If you make a trace file you can also see that it works as it should.


If your SNIP does not have access to the DNS server you need to either define ACLs which allow it to communicate with the DNS server, create a new SNIP which has local access to the DNS server or define a policy based routing which define where the SNIP needs to go to inorder to access the DNS servers.

For instance if I want to setup a specific route for my DNS traffic from my SNIP ( I can setup a PBR) which looks like this (This is a policy route only for ICMP)
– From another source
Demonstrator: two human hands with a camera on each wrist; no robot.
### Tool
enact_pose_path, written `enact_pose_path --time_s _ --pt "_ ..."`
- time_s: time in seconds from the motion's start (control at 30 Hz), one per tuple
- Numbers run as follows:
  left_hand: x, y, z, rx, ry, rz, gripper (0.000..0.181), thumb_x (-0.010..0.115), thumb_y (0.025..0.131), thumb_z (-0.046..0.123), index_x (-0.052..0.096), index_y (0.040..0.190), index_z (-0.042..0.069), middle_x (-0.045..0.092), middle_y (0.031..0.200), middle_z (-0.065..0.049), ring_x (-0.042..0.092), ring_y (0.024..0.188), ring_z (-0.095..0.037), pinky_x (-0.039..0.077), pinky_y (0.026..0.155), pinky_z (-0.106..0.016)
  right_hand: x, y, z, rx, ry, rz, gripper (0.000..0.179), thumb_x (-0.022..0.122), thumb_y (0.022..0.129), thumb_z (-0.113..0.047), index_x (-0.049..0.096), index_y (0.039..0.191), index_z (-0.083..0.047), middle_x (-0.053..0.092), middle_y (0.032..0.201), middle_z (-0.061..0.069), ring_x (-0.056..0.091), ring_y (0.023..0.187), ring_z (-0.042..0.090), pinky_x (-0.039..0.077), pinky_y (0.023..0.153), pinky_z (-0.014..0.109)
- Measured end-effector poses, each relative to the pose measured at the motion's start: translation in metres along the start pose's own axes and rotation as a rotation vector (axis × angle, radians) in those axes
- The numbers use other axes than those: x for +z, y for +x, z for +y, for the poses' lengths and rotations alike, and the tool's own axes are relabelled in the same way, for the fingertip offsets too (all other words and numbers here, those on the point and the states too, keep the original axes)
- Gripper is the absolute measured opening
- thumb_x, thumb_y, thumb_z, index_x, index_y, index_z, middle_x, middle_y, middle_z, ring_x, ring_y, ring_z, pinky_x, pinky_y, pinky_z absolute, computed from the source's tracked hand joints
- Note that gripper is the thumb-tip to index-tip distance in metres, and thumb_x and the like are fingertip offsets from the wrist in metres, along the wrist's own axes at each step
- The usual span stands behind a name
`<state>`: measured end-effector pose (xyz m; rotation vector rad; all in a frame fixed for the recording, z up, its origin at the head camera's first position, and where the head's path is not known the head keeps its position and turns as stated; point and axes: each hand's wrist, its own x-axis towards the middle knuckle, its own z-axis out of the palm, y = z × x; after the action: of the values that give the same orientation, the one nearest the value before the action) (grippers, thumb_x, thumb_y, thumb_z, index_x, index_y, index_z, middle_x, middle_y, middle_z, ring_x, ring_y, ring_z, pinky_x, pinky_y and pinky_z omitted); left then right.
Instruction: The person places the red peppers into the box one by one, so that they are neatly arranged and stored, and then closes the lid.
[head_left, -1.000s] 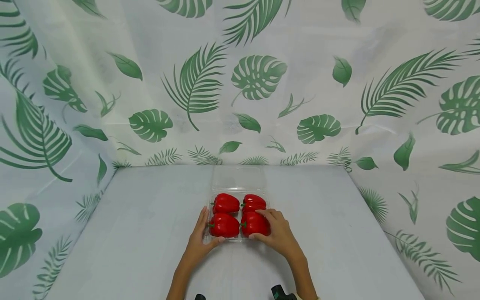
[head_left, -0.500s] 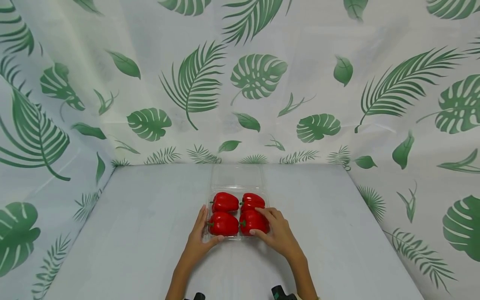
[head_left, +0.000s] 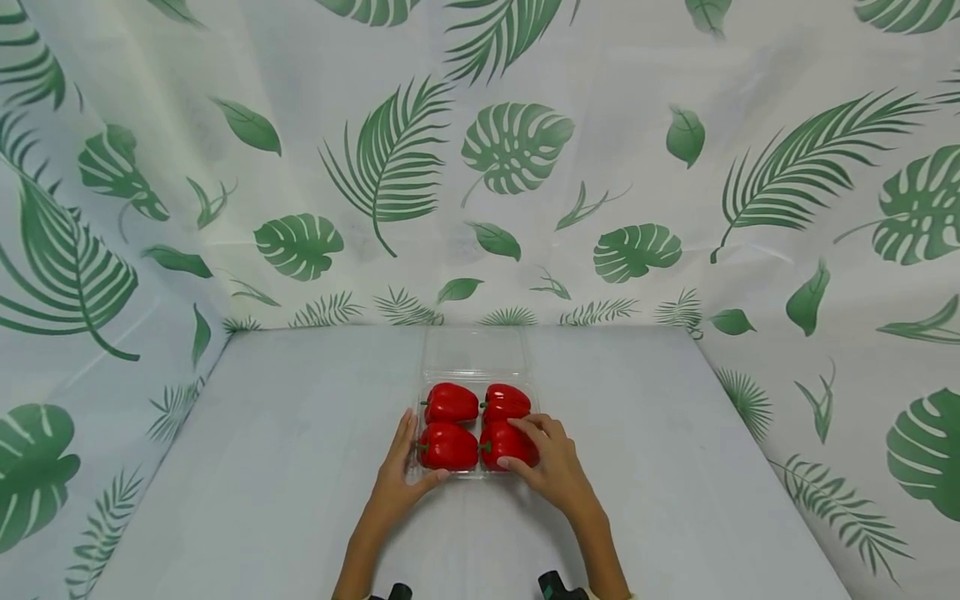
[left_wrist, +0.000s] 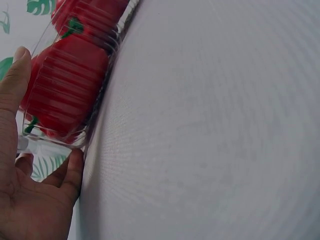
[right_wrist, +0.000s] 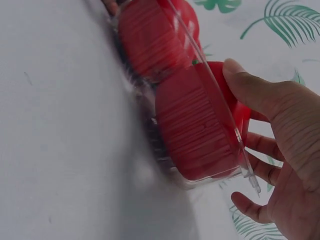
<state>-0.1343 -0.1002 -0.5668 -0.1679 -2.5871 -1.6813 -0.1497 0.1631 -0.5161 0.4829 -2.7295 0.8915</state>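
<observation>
In the head view, a clear plastic clamshell container holds a block of red bell peppers in two rows: back left, back right, front left and front right. Their green stems point left. My left hand grips the container's front left corner, thumb along the front rim and fingers against the left wall. With thumb and fingertips, my right hand holds the front right pepper, which still sits in its place. The right wrist view shows that thumb on the pepper's top.
The container's hinged lid lies folded back toward the rear wall. Under everything is a white-covered table. A leaf-print sheet encloses the back and both sides.
Both hands stay almost where they were. The right thumb has shifted slightly up on the front right pepper. The head view has tilted a little.
</observation>
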Motion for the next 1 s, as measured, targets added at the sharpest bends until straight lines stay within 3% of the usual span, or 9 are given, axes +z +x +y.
enact_pose_path --time_s 0.37,0.7,1.0 --pt "-0.0003 0.0002 0.0026 0.0 -0.002 -0.004 0.1 0.077 0.079 0.047 0.019 0.157 0.024 0.014 0.165 0.003 0.017 0.152 -0.029 0.035 0.112 -0.051 -0.0001 0.0017 -0.0002 0.007 -0.05 -0.011 0.059 0.084 0.074 -0.036 0.065 0.126 -0.016 0.06 0.116 0.008 0.056 0.108 0.025 0.054 0.08 0.04" --pt "-0.0004 0.0003 0.0009 -0.007 -0.003 -0.005 0.1 0.077 0.079 0.046 0.02 0.157 0.02 0.014 0.165 0.002 0.018 0.151 -0.029 0.035 0.112 -0.05 0.0042 -0.0006 0.0029 0.003 -0.003 -0.033 0.062 0.082 0.076 -0.034 0.061 0.131 -0.015 0.058 0.118 0.011 0.054 0.109 0.026 0.059 0.083 0.045" --pt "-0.0003 -0.0011 0.0011 -0.014 -0.007 -0.013 0.1 0.076 0.08 0.048 0.019 0.157 0.02 0.013 0.165 0.002 0.017 0.152 -0.03 0.033 0.113 -0.05 0.0037 -0.0036 0.0044 -0.002 0.036 -0.017 0.055 0.082 0.077 -0.03 0.062 0.127 -0.02 0.057 0.121 0.009 0.053 0.113 0.026 0.054 0.086 0.047"
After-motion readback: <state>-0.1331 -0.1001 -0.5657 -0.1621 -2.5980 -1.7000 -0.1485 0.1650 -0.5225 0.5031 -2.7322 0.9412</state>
After I create the PBR I have to run the command apply pbrs

So that took take of DNS, what about LDAP ? When we setup LDAP servers in Netscaler we have the ability to do retrieve attributes button, great! well almost… it uses the endpoint client IP to retrieve attributes (not the NSIP itself) so it by default uses NSIP. So we can use PING to verify network connectivity. We can also use telnet to verify connectivity since telnet originates from the NSIP.

Shell –-> Telnet

open 389 (This can try to connect to the LDAP port 389)


How can you verify it works ? It says connected, if it stands on Trying…. the port is not available. If you want to can change that the Netscaler uses SNIP instead of NSIP, this can be done by setting up a load balanced AD server role, then point the LDAP authentication policy to that vServer.